Joined: 08/12/2005 07:39:47
Messages: 4439
Offline

CREATE TABLE `geonames` (
`geonameid` int(10) unsigned NOT NULL default '0',
`name` varchar(200) NOT NULL default '',
`ansiname` varchar(200) NOT NULL default '',
`alternatenames` varchar(2000) NOT NULL default '',
`latitude` double NOT NULL default '0',
`longitude` double NOT NULL default '0',
`feature_class` char(1) ,
`feature_code` varchar(10) ,
`country_code` char(2),
`cc2` varchar(60),
`admin1_code` varchar(20) default '',
`admin2_code` varchar(80) default '',
`admin3_code` varchar(20) default '',
`admin4_code` varchar(20) default '',
`population` bigint(11) default '0',
`elevation` int(11) default '0',
`gtopo30` int(11) default '0',
`timezone` varchar(40),
`modification_date` date default '0000-00-00',
PRIMARY KEY (`geonameid`)
) CHARACTER SET utf8 ;


You will need to index the columns needed by your application in queries.
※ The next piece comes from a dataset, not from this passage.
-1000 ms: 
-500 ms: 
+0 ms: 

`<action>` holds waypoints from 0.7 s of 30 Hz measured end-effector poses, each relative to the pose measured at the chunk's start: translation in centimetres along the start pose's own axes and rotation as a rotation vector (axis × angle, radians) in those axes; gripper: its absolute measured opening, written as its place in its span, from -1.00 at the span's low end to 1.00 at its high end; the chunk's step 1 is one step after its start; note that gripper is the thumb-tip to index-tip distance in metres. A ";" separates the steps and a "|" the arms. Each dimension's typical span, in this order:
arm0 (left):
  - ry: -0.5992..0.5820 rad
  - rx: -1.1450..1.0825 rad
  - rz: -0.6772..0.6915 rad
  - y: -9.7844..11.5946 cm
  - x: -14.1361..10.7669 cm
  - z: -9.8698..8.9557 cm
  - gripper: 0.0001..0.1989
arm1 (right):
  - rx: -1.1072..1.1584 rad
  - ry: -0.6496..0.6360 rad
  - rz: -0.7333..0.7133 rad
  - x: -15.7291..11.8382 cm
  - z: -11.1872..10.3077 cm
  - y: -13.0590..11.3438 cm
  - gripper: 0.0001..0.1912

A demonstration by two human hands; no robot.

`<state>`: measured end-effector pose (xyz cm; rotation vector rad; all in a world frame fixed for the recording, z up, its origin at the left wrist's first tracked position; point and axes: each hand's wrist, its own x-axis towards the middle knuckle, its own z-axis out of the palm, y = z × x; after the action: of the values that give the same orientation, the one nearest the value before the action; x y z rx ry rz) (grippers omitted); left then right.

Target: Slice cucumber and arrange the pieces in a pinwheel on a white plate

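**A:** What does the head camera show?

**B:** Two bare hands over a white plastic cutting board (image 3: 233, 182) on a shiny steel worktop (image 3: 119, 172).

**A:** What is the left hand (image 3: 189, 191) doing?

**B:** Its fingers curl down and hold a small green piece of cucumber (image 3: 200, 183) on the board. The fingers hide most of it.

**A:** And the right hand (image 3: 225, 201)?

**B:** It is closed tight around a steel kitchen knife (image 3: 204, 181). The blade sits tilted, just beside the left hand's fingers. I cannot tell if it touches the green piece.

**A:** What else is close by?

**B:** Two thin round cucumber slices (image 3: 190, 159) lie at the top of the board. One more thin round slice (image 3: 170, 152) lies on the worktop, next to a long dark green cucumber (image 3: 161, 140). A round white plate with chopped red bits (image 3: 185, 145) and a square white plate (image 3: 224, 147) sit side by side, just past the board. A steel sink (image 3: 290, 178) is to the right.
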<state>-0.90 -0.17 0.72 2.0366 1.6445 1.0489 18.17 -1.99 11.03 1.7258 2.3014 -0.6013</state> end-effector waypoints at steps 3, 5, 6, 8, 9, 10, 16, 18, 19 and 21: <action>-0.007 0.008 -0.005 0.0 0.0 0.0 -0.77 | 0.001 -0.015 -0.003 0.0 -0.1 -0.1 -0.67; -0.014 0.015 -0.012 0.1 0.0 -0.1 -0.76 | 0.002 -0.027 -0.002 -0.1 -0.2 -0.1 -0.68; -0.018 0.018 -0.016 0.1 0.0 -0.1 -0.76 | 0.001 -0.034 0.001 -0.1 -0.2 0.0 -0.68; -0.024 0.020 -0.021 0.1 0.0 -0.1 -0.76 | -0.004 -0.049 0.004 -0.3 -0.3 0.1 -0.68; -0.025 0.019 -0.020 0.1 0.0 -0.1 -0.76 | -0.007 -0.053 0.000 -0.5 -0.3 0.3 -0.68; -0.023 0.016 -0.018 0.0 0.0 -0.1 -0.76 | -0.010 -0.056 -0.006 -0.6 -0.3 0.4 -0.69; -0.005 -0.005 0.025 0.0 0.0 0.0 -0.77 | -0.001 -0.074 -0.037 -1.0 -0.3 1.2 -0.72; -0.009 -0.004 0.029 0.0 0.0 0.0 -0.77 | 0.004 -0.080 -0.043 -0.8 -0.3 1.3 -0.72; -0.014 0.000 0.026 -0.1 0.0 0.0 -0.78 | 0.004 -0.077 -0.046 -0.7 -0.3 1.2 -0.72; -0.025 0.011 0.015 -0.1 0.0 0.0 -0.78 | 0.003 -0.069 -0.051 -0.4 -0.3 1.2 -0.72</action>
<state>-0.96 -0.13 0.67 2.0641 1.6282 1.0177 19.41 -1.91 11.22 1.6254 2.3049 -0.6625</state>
Edit 2006.07.19 : added cc2
Edit 2006.08.08 : added timezone
Edit 2007.03.24 : added admin2
Edit 2007.07.25 : added admin3 and admin4
Edit 2009.04.13 : alter column population from int to bigint

How to load all tables is described here :
http://forum.geonames.org/gforum/posts/list/732.page

[WWW]
akreider



Joined: 18/07/2006 22:39:21
Messages: 1
Offline

If you want to save some disk space:

geonameid - can be mediumint (at least I think so, this allows for 8 million ids, or 16 million if you make it positive, whereas geonames is more around 4.5 million)

population - mediumint
altitude - smallint
gtopo30 - smallint

latitude/longitude - probably can be float for most uses (the geonames database isn't that precise)
Eddie



Joined: 26/04/2006 13:04:15
Messages: 7
Offline

Hi everyone!

And which table format would you use for best search performance? MyISAM or InnoDB?

Thank you,
Eddie
marc



Joined: 08/12/2005 07:39:47
Messages: 4439
Offline

Hi Eddie

We are using postgres at geonames. This said I guess MyISAM could be the better choice as it is supposed to be faster than InnoDB and I don't think you need transactions or foreign keys for your geonames table.

Cheers

Marc

[WWW]
matthieu



Joined: 12/01/2007 09:29:12
Messages: 1
Offline

after creating the table its quite simple
Code:
 matt@matt-laptop:~/Desktop/IN$ mysql -uroot
 Welcome to the MySQL monitor.  Commands end with ; or \g.
 Your MySQL connection id is 81 to server version: 5.0.21-Debian_3ubuntu1-log
 
 Type 'help;' or '\h' for help. Type '\c' to clear the buffer.
 
 mysql> use geonames;
 Reading table information for completion of table and column names
 You can turn off this feature to get a quicker startup with -A
 
 Database changed
 mysql> load data infile '/home/matt/Desktop/allCountries/allCountries.txt' INTO TABLE geonames;
 Query OK, 6313518 rows affected, 65535 warnings (5 min 21.73 sec)
 Records: 6313518  Deleted: 0  Skipped: 0  Warnings: 5734251
 
karbo



Joined: 07/03/2007 11:21:52
Messages: 1
Location: Norway
Offline

When I try the approach above with the table structure from the first post of this thread I get the following error:

ERROR 1264 (22003): Out of range value adjusted for column 'elevation' at row 1 


Any ideas what I have to do to fix this?

For the first row the elevation value is empty, but since the column don't have the NOT NULL flag set, I don't see how that should be a problem?
[WWW]
zeman



Joined: 30/04/2007 10:46:21
Messages: 2
Offline

I had much better luck using the mysqlimport tool.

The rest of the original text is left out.